Bumedian, creyente hasta el fanatismo en la religión de Mahoma, se hizo llevar a Argelia desde Alemania material médico y especialistas que retrasaran su muerte.
Einstein, judío, murió dando gritos de remordimiento por su contribución a la bomba atómica que tan desastrosos efectos causó en Japón.
Franco, católico, supuesto defensor de la cristiandad, paseado bajo palio por catedrales de España, pedía a su médico personal, Vicente Pozuelo, que no lo dejara sólo en el trance de la muerte, que no lo abandonara. Antes de escapar su alma desde el madrileño Hospital La Paz hacia el más allá del misterio, exclamó: “¡Qué duro es esto, doctor!”. Y poco después: “¡Déjenme ya!”. El dictador del pueblo español a lo largo de 40 años quería morir, como Rilke, de su propia muerte, no de la de los médicos.
Todo esto lo viene advirtiendo la Escritura desde tiempos remotos. Ya Job se quejaba: “Me ha despojado de mi gloria y quitado la corona de mi cabeza. Me arruinó por todos lados y perezco; y ha hecho para mi esperanza como un árbol arrancado” (
Job 19:9-10).
La gloria humana es un pasaporte que abre todas las puertas excepto las del cielo; proporciona placeres, pero no felicidad; el brillo y el barro se mezclan y el dolor acaba con todas las alegrías temporales. Salomón dice que “buscar la gloria no es gloria” (
Proverbios 25:27). La misma búsqueda es una tortura. Y tras hallarla se escapa rápidamente de las manos, como el castillo encantado en el cuento de Tolstoi.

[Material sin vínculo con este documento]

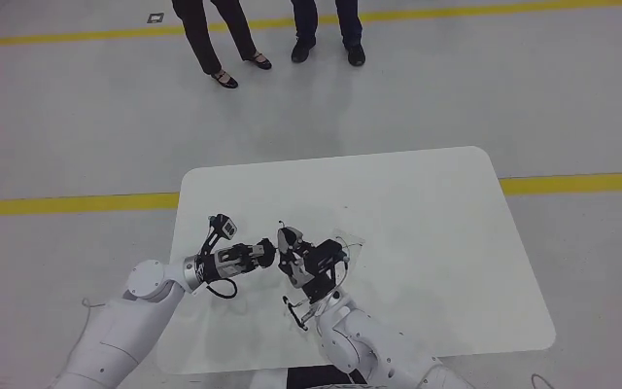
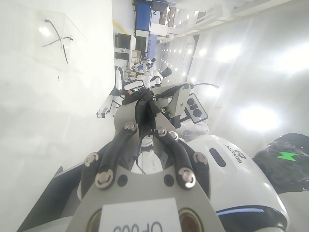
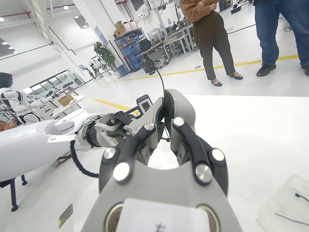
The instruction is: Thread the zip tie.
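So, step in hand looks like lining up the ends; loop not yet made. Right gripper (image 3: 165,100) has its jaws pressed together on the zip tie (image 3: 161,80), held in the air over the table (image 1: 437,194). Strap arcs up from the pads, short tip pokes out below. Left gripper (image 2: 144,97) sits just beside it, jaws drawn together, but can't tell if they nip anything. Next move prob. needs the tail bent round & fed straight into the head slot, w/ fine alignment. Tie's far end is lost vs dark bkgd clutter, so head vs tail unclear. Spare ties (image 2: 58,38) lie in a clear tray (image 2: 74,25) near by.
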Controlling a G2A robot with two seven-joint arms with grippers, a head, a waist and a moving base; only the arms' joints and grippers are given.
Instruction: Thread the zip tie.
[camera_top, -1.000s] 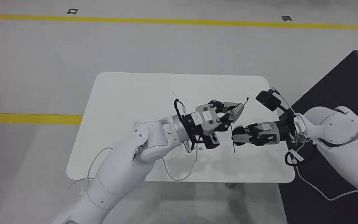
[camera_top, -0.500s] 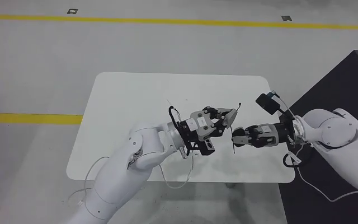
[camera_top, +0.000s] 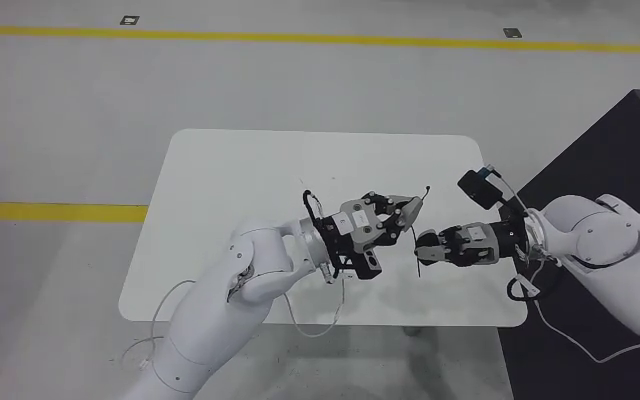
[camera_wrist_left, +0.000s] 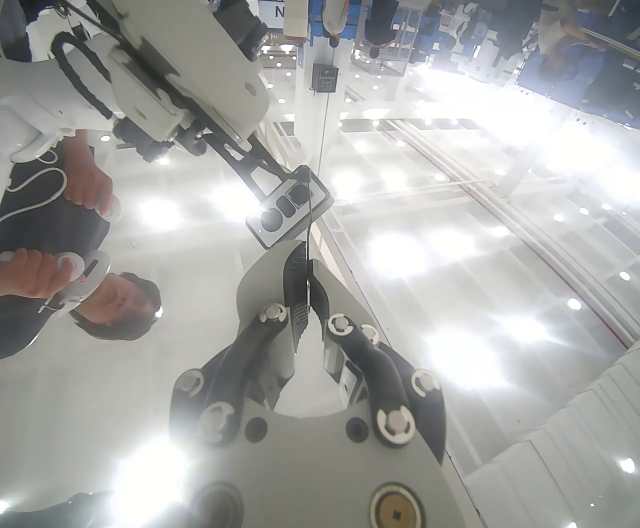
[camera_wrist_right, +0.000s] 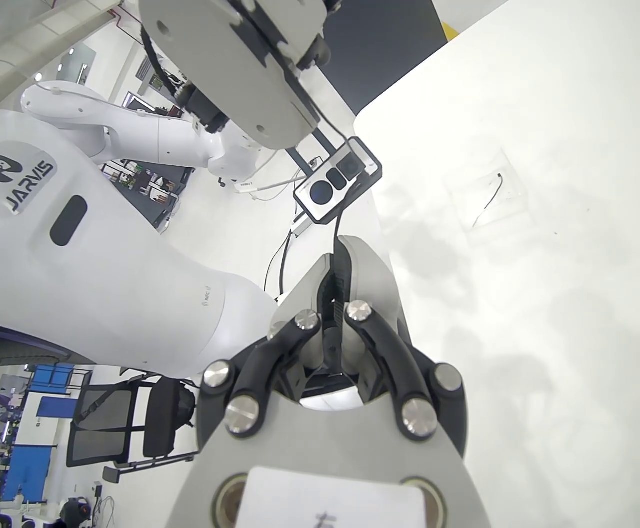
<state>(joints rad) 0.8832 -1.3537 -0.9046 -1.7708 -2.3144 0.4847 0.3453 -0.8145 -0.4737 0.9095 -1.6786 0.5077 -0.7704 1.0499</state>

LA MURALLA CHINA, obra del dramaturgo suizo Max Frish, es un bello ejemplo de mísera gloria humana. Sobre el escenario aparecen hombres y mujeres que un día gobernaron los pueblos, entusiasmaron a las multitudes e hicieron felices a los hombres, con la pobre felicidad de la tierra. Napoleón Bonaparte, Cristóbal Colón, Poncio Pilato, Felipe II, Cleopatra. Todos ellos admirablemente caricaturizados, reflejos de un pasado que ellos imaginaron glorioso y que ahora yace bajo las ruinas de una nueva civilización. Como siempre ocurrirá. Así está escrito. La gloria del hombre es la nada que se olvida, el ayer sin retorno, un aplauso con ecos vacíos. Lo dice mejor Dios: “Por eso ensanchó su interior el Seol, y sin medida extendió su boca; y allá descenderá la gloria de ellos, y su multitud, y su fausto, y el que en él se regocijaba. Y el hombre será humillado, y el varón será abatido, y serán bajados los ojos de los altivos” (
Isaías 5:14-15).
Quien hasta hace poco fue coronel Muamar el Gadafi forma ya parte de ese reducido número de inmortales –mortales que pasaron por la tierra, como la estatua de Nabucodonosor, con cabeza de oro y pies de barro.Tras la caída de la Unión Soviética la cabeza marmórea de Stalin fue arrastrada por las principales calles de Moscú. Ahora llegó la hora del dictador libio. Nadie escapa a la sentencia divina.